While you copy the lines below, skip the pictures and keep the rest exact.

Start of Block

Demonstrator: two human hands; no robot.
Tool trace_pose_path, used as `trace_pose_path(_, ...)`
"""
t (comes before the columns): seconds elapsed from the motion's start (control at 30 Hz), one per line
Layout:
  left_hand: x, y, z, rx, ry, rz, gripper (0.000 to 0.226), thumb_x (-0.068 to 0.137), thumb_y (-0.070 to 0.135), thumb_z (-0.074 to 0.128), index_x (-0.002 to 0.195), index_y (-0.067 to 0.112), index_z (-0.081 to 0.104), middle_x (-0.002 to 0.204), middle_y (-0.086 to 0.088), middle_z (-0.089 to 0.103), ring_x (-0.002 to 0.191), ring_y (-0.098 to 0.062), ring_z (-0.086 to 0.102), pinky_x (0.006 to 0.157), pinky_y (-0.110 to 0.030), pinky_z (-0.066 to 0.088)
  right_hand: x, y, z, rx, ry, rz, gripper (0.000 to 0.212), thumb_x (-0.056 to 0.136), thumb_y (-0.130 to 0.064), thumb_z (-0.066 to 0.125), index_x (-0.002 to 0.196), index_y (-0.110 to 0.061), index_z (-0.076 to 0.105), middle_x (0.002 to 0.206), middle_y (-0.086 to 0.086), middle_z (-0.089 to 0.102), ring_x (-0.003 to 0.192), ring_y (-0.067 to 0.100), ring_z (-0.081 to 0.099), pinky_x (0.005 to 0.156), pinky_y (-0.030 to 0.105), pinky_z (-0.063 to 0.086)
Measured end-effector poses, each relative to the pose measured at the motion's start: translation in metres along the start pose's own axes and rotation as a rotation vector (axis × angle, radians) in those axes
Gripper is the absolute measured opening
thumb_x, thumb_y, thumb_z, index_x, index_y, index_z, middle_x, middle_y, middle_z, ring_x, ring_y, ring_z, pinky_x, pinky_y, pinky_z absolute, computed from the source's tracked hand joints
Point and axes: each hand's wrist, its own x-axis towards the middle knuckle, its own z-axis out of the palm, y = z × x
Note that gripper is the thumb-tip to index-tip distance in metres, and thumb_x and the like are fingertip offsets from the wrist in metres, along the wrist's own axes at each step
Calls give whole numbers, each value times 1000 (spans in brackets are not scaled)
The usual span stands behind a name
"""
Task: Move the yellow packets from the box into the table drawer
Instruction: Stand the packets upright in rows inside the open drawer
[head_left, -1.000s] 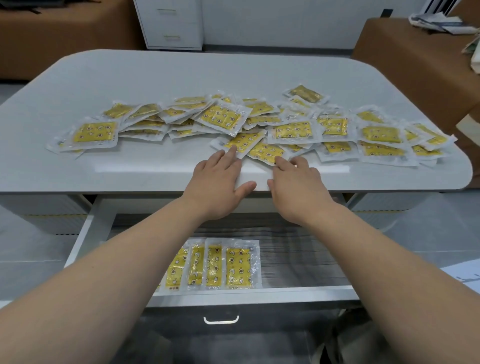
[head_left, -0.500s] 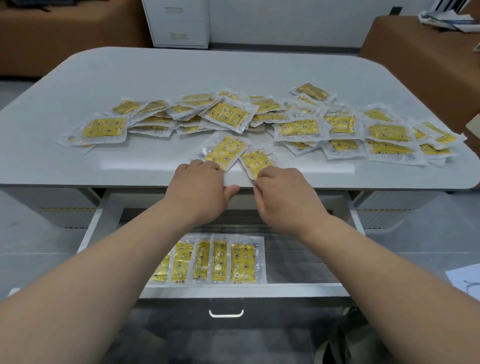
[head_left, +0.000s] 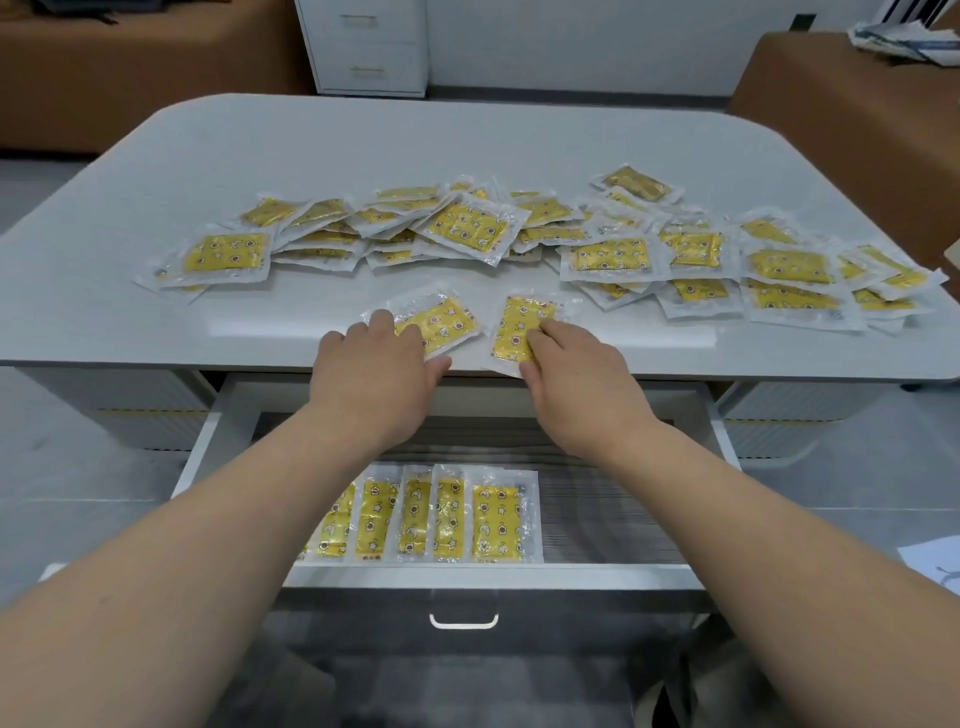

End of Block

- RESPONSE:
Demonstrator: two human hands; no robot.
Tool trace_pose_path, used as `trace_pose_path(_, ...)`
"""
t (comes before the columns): seconds elapsed from the motion's start (control at 30 Hz), one per line
Layout:
  left_hand: x, y, z, rx, ry, rz, gripper (0.000 to 0.226), thumb_x (-0.068 to 0.137), thumb_y (-0.070 to 0.135), thumb_z (-0.074 to 0.128), index_x (-0.002 to 0.195), index_y (-0.067 to 0.112), index_z (-0.081 to 0.104), middle_x (-0.002 to 0.204), middle_y (-0.086 to 0.088), middle_z (-0.089 to 0.103), ring_x (-0.002 to 0.191), ring_y (-0.098 to 0.062), ring_z (-0.086 to 0.102), pinky_x (0.006 to 0.157), pinky_y (-0.110 to 0.030), pinky_z (-0.066 to 0.088)
  right_hand: x, y, z, rx, ry, rz, gripper (0.000 to 0.212), thumb_x (-0.056 to 0.136), thumb_y (-0.130 to 0.064), thumb_z (-0.066 to 0.125), index_x (-0.002 to 0.196), index_y (-0.110 to 0.061), index_z (-0.076 to 0.105), middle_x (0.002 to 0.206), middle_y (-0.086 to 0.086), middle_z (-0.089 to 0.102), ring_x (-0.003 to 0.192), ring_y (-0.067 to 0.100), ring_z (-0.081 to 0.099), pinky_x (0.005 to 0.156), pinky_y (-0.030 to 0.105), pinky_z (-0.063 to 0.086)
Measured end-effector poses, each relative to the pose measured at the motion's start: translation in metres along the start pose's own axes and rotation as a rotation vector (axis × angle, radians) in those axes
Gripper is the absolute measured opening
thumb_x, thumb_y, thumb_z, index_x, index_y, index_z, middle_x, middle_y, middle_z, ring_x, ring_y, ring_z, pinky_x, pinky_y, pinky_z absolute, computed from the source's tracked hand joints
Point and axes: each hand's wrist, its own x-axis towards the middle knuckle, its own z-axis out of the palm, y = z × x
Note that gripper is the thumb-tip to index-tip distance in metres, and thumb_x and the like are fingertip offsets from the wrist in metres, along the wrist's own axes at each step
Calls give whole numbers, each value times 1000 (spans in brackets are not scaled)
The usual span stands behind a name
"""
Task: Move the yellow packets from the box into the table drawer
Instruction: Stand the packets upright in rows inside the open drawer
[head_left, -1.000s] 
[head_left, -0.500s] 
[head_left, +0.000s] 

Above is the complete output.